De conclusie is dan ook dat verweerster in strijd heeft gehandeld met de zorg die zij ten opzichte van patiënte behoorde te betrachten zoals bedoeld in artikel 47, eerste lid onder a van de Wet op de beroepen in de individuele gezondheidszorg. De klacht is dan ook gegrond.

Het College volstaat met de hierna te noemen maatregel, omdat een waarschuwing een voldoende signaal wordt geacht voor de inschattingsfout en de verweten vertraging in de door verweerster gegeven zorg voortvloeit uit haar eerdere inschattingsfout.

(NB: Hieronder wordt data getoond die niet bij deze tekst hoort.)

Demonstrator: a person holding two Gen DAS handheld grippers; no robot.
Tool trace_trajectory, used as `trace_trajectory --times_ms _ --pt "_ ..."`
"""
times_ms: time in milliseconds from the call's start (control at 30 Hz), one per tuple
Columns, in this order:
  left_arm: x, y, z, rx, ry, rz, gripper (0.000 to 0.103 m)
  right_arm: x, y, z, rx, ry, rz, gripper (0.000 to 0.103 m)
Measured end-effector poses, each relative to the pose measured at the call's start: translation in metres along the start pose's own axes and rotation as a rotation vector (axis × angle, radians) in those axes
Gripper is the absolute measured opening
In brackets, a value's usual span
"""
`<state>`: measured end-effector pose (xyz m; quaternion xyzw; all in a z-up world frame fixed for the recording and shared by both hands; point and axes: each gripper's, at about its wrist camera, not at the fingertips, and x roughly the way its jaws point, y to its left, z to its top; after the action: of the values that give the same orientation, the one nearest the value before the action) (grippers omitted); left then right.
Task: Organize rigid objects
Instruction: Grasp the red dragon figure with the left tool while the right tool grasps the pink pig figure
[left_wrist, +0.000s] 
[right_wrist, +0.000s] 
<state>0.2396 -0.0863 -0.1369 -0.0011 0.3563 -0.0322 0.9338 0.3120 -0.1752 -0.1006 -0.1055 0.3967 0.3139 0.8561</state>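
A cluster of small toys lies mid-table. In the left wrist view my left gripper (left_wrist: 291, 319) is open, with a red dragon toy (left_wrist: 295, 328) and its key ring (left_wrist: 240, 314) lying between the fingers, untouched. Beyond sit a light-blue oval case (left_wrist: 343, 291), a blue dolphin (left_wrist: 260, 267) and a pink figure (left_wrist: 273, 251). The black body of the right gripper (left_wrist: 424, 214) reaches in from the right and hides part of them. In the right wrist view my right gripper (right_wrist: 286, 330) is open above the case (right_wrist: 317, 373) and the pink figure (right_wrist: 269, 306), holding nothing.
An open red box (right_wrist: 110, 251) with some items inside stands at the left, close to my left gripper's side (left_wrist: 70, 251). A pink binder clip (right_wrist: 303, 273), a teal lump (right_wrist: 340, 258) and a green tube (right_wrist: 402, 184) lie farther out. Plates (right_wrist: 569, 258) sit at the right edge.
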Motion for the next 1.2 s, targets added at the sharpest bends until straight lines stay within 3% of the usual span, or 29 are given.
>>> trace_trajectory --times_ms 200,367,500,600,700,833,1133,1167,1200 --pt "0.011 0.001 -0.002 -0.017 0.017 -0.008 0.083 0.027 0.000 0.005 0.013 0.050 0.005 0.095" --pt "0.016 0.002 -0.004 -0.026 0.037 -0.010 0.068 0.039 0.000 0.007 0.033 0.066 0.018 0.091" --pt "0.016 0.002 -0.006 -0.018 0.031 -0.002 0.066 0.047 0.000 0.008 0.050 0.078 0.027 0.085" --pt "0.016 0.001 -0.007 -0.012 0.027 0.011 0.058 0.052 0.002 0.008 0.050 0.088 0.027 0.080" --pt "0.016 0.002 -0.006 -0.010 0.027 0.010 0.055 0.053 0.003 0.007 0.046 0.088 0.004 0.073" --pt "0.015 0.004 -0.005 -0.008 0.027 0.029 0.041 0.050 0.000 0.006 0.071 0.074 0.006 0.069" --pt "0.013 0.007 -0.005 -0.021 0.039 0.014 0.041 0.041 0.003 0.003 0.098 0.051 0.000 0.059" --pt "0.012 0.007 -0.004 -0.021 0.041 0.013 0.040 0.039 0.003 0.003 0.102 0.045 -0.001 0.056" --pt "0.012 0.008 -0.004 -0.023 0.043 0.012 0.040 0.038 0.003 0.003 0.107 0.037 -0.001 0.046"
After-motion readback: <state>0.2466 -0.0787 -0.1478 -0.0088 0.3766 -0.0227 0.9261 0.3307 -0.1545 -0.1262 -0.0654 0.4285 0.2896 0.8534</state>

5.1 0 Om redenen aan het algemeen belang ontleend zal deze beslissing, zodra zij onherroepelijk is, op de voet van artikel 71 van de Wet op de beroepen in de individuele gezondheidszorg bekend worden gemaakt op de hierna te vermelden wijze.

6. De beslissing

Het Regionaal Tuchtcollege voor de Gezondheidszorg te Den Haag beslist als volgt:

legt op de maatregel van waarschuwing.

bepaalt dat om redenen, aan het algemeen belang ontleend, deze beslissing, zodra zij onherroepelijk is, in geanonimiseerde vorm in de Nederlandse Staatscourant zal worden bekendgemaakt en aan het tijdschrift Medisch Contact ter bekendmaking zal worden aangeboden.

Deze beslissing is gegeven door mr. L.J. Sarlemijn, voorzitter, mr. E.B. Schaafsma-van Campen, lid-jurist, dr. J.W. de Leeuw, dr. N.G. Hartwig en prof. dr. J.F. Hamming, leden-artsen, bijgestaan door mr. I.C.M. Spitters, secretaris en uitgesproken in het openbaar op 12 juli 2016.

voorzitter secretaris

Tegen deze beslissing kan binnen zes weken na de dag van verzending van het afschrift ervan schriftelijk hoger beroep worden ingesteld bij het Centrale Tuchtcollege voor de Gezond­heidszorg door:

a. de klager en/of klaagster, voor zover de klacht is afgewezen, of voor zover hij/zij niet-

ontvankelijk is verklaard;

b. degene over wie is geklaagd;

c. de hoofdinspecteur of de regionale inspecteur van het Staatstoezicht op de

volksgezondheid, wie de aangelegenheid uit hoofde van de hem toevertrouwde belangen aangaat.

Het tot het Centrale Tuchtcollege voor de Gezondheidszorg gerichte beroep­schrift wordt ingezon­den bij de secretaris van het Regionaal Tuchtcolle­ge voor de Gezondheidszorg te Den Haag, door wie het binnen de beroepstermijn moet zijn ontvangen.